What little leverage minor league franchises might have had disappeared with their 2020 seasons, although some, like the Staten Island Yankees, are pursuing their options in court. This month, after the realignment became official, the league offered a tepid helping hand to the franchises it had consigned to the scrap heap. Some of them will be absorbed into MLB-sanctioned summer leagues for college baseball players or “draft leagues” for players looking to showcase their wares for scouts—which is to say, they will be replacing rosters of low-paid workers with unpaid amateur volunteers. Others are abandoning the farm system entirely to try their luck in the independent leagues. Nearly two dozen franchises are still figuring out what, if anything, they’ll do next.

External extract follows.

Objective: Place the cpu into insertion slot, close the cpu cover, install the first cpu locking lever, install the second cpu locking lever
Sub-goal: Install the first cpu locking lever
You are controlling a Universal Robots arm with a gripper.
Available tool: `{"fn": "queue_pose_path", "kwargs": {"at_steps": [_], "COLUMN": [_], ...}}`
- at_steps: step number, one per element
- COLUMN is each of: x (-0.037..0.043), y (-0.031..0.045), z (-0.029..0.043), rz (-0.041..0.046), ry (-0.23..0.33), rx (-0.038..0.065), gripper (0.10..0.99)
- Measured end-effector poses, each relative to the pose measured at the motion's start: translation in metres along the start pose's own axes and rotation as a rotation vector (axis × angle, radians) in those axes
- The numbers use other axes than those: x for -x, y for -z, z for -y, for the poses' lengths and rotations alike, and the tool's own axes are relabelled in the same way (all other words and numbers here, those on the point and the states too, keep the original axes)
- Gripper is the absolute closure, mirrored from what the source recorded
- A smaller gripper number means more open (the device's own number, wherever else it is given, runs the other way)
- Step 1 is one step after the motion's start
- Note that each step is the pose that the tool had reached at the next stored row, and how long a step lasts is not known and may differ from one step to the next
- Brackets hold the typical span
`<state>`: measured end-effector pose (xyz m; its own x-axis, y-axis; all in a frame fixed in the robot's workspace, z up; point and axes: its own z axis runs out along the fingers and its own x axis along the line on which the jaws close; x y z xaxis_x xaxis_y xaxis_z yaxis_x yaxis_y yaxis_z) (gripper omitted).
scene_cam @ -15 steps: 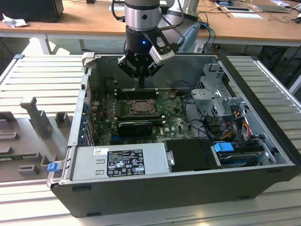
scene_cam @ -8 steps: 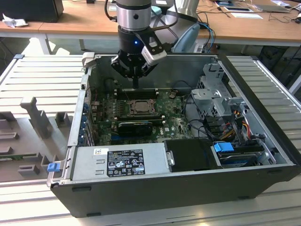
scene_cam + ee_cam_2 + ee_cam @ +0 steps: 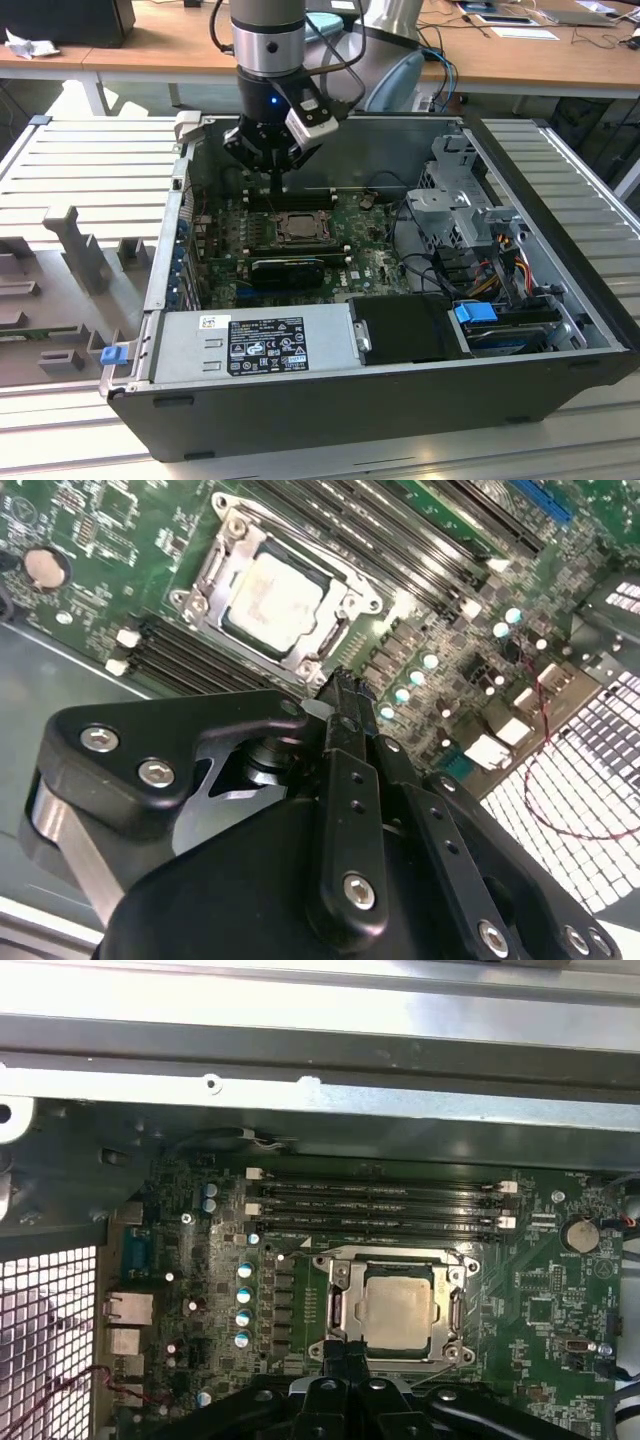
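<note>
The cpu (image 3: 398, 1308) lies flat in the insertion slot (image 3: 400, 1269) on the green board, its pale metal face up; it also shows in the exterior view (image 3: 298, 228) and the second wrist view (image 3: 272, 592). The silvery cpu cover (image 3: 340, 1305) lies down around it as a frame (image 3: 362, 602). My gripper (image 3: 277, 188) hangs inside the open computer case, fingers together and empty. Its tip (image 3: 346, 1358) stands just outside the socket's edge, close to one corner of the frame (image 3: 342, 687). Whether it touches the board I cannot tell.
Long black memory slots (image 3: 380, 1200) run beside the socket. A black graphics card (image 3: 285, 268) lies on the socket's other side, then the power supply (image 3: 255, 345). A drive cage and cables (image 3: 470, 225) stand at the exterior view's right. Case walls (image 3: 170, 230) surround the board.
</note>
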<state>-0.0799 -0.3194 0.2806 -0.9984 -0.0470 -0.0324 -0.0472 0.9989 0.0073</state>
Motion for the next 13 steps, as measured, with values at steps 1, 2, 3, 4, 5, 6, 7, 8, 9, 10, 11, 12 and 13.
{"fn": "queue_pose_path", "kwargs": {"at_steps": [1,2,3,4,5,6,7,8,9,10,11,12,13], "x": [-0.0013,-0.0032,-0.0043,-0.0056,-0.0081,-0.0093,-0.0097,-0.0103,-0.0128,-0.0144,-0.0161,-0.0175,-0.0186], "y": [0.0,0.0,0.0,0.0001,0.0,-0.0003,-0.0005,-0.0006,-0.0011,-0.0015,-0.0019,-0.0019,-0.0019], "z": [-0.0001,-0.0002,-0.0002,-0.0003,-0.0004,-0.0005,-0.0005,-0.0005,-0.0006,-0.0007,-0.0008,-0.0008,-0.0008], "rz": [0.0,0.0,0.0001,-0.0001,0.0,0.0002,0.0001,0.0001,0.0002,0.0003,0.0003,0.0001,0.0002], "ry": [0.0,0.0,0.0,0.0,-0.002,-0.011,-0.018,-0.024,-0.026,-0.026,-0.025,-0.025,-0.025], "rx": [0.0,0.0,0.0,0.0,0.0,0.0,0.0,0.0,-0.001,0.0,0.0,-0.001,-0.001], "gripper": [0.98,0.98,0.98,0.98,0.98,0.98,0.98,0.98,0.98,0.98,0.98,0.98,0.98]}}
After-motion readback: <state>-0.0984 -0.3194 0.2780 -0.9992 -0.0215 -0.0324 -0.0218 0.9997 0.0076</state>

Thanks to WBBsAs for the pointer to the minor league story.

Dec 15

Too early to talk lineups?

Adam Weinrib of Fansided doesn’t think so. He has the usual suspects in the usual places, although handing left field to A.J. Pollock and leaving Chris Taylor on the bench might be premature.

Betts, RF
Seager, SS
Turner, 3B
Muncy, 1B
Smith, C
Bellinger, CF
Pollock, LF
Lux, 2B

I agree with Lux at second assuming the season is close to a normal length, which it just might be if the vaccines for COVID-19 really do pan out as effectively as the trials seem to have shown. Lux needs more time to show whether his prospect status was warranted; his 2020 season was horrible (19 Games Played, .175 BA, 3 HR, 8 RBI). He was late reporting to the second training camp before the abbreviated season began and never rounded into the form he’d shown as a September callup in 2019.

This assumes that Turner is awarded a new contract, that Kiké Hernández finds a new home where he can play regularly, and that Taylor and Pederson don’t object to a lot of bench time.